Now that the Government is being criticised for helping you, you choose to stay silent?

The Government has no agenda or interest at all for bringing in foreign workers. I can assure you this.

The entire 1.5 million is based on industry demands over a certain period. Not the whole lot of 1.5 million Bangladeshis are coming in tomorrow morning on a Boeing plane.

And the 1.5 million workers are most certainly not just to top up the existing pool of foreign workers that we have here already. Most of them, I believe, are to replace those who have to return to their home country annually, either by choice or because of regulations.

Take the oil palm industry for example. It is an extremely labour-intensive sector. Did you know that there are over 400,000 workers in the upstream sector where 24 per cent are locals and 76 per cent are foreign workers?

In 2013 alone, the oil palm sector applied for permits to bring in 65,000 foreign workers via the Home Ministry. A majority of them were brought in to replace the outgoing pool of foreign workers at that time.

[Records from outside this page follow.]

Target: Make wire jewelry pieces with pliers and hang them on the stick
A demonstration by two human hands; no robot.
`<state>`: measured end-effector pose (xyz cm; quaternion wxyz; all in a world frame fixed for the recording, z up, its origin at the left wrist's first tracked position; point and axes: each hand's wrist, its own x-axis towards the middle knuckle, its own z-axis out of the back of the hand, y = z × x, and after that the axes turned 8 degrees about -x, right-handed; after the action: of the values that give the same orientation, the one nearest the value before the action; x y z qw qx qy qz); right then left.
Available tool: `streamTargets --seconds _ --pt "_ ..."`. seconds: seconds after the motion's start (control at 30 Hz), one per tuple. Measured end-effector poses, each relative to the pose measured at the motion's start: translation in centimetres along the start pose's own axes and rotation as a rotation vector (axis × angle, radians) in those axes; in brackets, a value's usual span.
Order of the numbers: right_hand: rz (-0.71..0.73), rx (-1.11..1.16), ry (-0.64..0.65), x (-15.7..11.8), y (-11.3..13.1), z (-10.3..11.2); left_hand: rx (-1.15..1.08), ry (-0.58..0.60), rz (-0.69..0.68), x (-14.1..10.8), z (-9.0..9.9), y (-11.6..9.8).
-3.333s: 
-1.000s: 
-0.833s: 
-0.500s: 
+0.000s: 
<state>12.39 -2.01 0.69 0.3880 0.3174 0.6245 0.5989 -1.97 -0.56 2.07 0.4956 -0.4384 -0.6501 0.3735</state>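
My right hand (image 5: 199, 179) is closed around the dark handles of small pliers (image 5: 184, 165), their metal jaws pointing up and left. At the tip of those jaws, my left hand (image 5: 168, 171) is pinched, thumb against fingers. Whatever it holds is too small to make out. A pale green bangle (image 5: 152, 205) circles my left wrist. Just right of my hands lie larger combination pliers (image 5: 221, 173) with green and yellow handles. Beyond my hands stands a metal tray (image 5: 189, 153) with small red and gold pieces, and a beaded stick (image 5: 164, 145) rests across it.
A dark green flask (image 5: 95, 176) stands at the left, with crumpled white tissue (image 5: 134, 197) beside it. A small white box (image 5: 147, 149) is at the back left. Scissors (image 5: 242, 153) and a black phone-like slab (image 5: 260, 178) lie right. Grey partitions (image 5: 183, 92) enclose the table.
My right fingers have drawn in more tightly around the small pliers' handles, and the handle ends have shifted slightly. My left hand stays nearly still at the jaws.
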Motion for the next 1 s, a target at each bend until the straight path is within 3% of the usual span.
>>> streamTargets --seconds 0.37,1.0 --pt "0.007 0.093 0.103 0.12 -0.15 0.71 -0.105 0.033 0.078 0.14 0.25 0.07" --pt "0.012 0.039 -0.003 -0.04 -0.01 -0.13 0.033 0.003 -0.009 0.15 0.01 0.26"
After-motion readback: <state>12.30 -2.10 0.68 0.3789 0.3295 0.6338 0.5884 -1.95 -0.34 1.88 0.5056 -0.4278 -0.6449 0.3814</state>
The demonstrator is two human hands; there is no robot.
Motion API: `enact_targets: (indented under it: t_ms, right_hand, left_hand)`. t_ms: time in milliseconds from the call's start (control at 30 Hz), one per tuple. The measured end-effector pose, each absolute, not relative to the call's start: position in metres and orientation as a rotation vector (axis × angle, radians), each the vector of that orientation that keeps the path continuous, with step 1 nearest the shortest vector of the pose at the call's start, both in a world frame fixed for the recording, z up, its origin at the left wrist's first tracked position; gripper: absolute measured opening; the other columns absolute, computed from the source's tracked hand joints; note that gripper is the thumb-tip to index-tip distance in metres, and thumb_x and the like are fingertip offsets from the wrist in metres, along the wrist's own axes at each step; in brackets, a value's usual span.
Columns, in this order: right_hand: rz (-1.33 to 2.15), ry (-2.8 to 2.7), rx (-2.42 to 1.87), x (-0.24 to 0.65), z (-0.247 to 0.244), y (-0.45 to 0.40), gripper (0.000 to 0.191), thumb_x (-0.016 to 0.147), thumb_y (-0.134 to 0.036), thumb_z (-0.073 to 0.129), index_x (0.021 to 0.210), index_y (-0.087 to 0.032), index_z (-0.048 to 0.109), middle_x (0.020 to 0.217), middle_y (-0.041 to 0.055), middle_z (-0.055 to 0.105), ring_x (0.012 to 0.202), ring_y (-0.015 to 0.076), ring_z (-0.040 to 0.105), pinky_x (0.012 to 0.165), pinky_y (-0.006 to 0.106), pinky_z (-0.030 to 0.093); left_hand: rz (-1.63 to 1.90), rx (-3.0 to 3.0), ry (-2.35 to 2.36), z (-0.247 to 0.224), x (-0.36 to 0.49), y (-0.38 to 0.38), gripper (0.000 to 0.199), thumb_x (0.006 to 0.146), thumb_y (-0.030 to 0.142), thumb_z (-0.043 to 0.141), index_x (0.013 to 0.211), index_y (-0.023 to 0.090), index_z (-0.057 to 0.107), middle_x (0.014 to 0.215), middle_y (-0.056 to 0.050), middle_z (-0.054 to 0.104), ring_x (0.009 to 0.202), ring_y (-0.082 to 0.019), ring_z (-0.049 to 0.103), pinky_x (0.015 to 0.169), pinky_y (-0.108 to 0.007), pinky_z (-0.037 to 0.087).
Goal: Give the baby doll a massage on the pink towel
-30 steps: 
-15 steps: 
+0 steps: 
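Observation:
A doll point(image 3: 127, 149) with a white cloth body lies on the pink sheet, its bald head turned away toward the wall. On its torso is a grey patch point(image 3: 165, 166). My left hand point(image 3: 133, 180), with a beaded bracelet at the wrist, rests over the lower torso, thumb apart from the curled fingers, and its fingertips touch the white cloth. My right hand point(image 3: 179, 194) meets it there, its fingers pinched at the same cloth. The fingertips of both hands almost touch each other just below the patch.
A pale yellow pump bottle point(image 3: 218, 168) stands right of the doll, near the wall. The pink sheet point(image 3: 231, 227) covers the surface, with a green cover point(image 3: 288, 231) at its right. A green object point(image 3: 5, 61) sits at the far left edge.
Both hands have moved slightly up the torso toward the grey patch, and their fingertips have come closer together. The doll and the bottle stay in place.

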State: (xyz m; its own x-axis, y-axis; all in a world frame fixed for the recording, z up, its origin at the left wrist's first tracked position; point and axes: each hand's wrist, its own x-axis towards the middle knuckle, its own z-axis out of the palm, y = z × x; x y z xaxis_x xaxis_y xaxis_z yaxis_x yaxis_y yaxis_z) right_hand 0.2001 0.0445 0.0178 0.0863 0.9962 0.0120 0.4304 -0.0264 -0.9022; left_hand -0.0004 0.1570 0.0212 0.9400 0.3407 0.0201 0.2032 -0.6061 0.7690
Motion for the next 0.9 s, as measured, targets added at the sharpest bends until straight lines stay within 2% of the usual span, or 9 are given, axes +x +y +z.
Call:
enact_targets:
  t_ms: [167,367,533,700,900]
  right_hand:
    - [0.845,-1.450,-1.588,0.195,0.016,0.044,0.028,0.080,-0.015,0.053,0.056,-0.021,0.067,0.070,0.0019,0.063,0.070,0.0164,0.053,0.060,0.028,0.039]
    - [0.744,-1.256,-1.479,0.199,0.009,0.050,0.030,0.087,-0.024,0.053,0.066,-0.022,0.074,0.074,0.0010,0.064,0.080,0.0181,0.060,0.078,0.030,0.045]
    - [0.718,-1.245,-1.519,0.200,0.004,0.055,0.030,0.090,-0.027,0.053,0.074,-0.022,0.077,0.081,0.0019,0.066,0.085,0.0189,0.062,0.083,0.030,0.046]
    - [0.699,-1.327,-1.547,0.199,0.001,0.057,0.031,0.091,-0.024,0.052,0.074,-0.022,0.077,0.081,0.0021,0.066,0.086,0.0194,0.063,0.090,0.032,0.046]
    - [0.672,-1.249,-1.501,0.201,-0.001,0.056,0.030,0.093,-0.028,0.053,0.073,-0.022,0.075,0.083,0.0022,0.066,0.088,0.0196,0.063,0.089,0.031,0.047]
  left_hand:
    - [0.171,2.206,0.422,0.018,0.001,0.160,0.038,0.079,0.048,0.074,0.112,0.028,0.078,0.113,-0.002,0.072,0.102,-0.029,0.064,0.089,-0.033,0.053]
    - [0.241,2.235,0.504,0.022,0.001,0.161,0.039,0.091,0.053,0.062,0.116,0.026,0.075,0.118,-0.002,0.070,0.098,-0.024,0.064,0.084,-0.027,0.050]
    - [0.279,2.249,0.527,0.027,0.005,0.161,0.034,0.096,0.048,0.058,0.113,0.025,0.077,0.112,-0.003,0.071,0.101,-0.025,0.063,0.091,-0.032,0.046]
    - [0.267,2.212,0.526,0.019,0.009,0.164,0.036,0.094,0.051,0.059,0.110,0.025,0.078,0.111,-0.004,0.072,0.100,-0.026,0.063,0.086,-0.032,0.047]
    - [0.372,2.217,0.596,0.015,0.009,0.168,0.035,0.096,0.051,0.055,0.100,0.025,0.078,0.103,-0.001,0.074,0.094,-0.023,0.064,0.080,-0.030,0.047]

And every year, the plantation companies submit labour requirements statistics to the Government and we are always short of 30,000 workers. Yes, till today.

This is just the oil palm upstream industry. I’ve not even touched other sectors such as the domestic services, construction, manufacturing, food eateries, cleaning services etc.

Imagine the number of foreign workers that are leaving our country every year that require replacement. Yes, hold that thought and understand that these are the number of foreign workers that industry associations want the Government to help bring in.

(c) Government doesn’t care about providing jobs for locals?
Never in my five years of working in Government have I ever missed a single year of complaints from industry captains in sectors that I cover — from upstream plantations to downstream manufacturing.

The truth is, Government has always been making it difficult for our local industries to hire foreign workers.

The Government adopts a three-pronged strategy for this.

First, through incentives to automate. MIDA provides a 200 per cent capital allowance on automation expenditure to high labour-intensive industries.

Second, by making it expensive to bring in a foreign worker or maid with those levies, visa payments, security bonds, provision of housing and insurance etc.

Third, through fixed ratios of one local worker to three foreign workers or one foreign worker to a specified area.


For oil palm plantations, it used to be about one foreign worker to eight or 10 hectares. I am not so sure what it is now. You can’t just simply bring in any number of workers that you want.

For manufacturing, I know that the Government regulation was one local worker to three foreign workers. One cannot simply just hire foreign workers without providing jobs for locals also.

In fact, before the employer is allowed to bring in a foreign worker, the employer must first make the job offer available to locals via the Job Clearing System or Jobs Malaysia.

Every employer knows this. It is stated clearly in the Home Ministry’s website:

Sebelum membuat permohonan pengambilan pekerja asing, majikan perlu mendapatkan perakuan daripada Jabatan Tenaga Kerja Semenanjung Malaysia (JTKSM) yang mengesahkan bahawa majikan telah menggunakan perkhidmatan Job Clearing System (JCS) / Jobs Malaysia untuk mendapatkan pekerja tempatan.

So, if any of you yourself or you want your kids to clean tables and plates, pick up oil palm fruits, tap the rubber tree, clean the washroom, work at the production lines and others, please my dear, don’t waste your time attacking Zahid or the Government on Twitter and Facebook. Just go to any Jobs Malaysia or Jabatan Tenaga Kerja’s office and apply for it.

As for me, I prefer to see my fellow Malaysians move up a notch with greater ambition in the labour market. I want to see my fellow Malaysians as administrative and legal clerks, as teachers, as lawyers, engineers and accountants, as executives and managers.

And I hope the industry associations start to find their voice again on this foreign workers issue. Or if Tan Sri Apandi gives the green light, do you want the Government to divulge the specific requests for foreign workers by each and every one of you?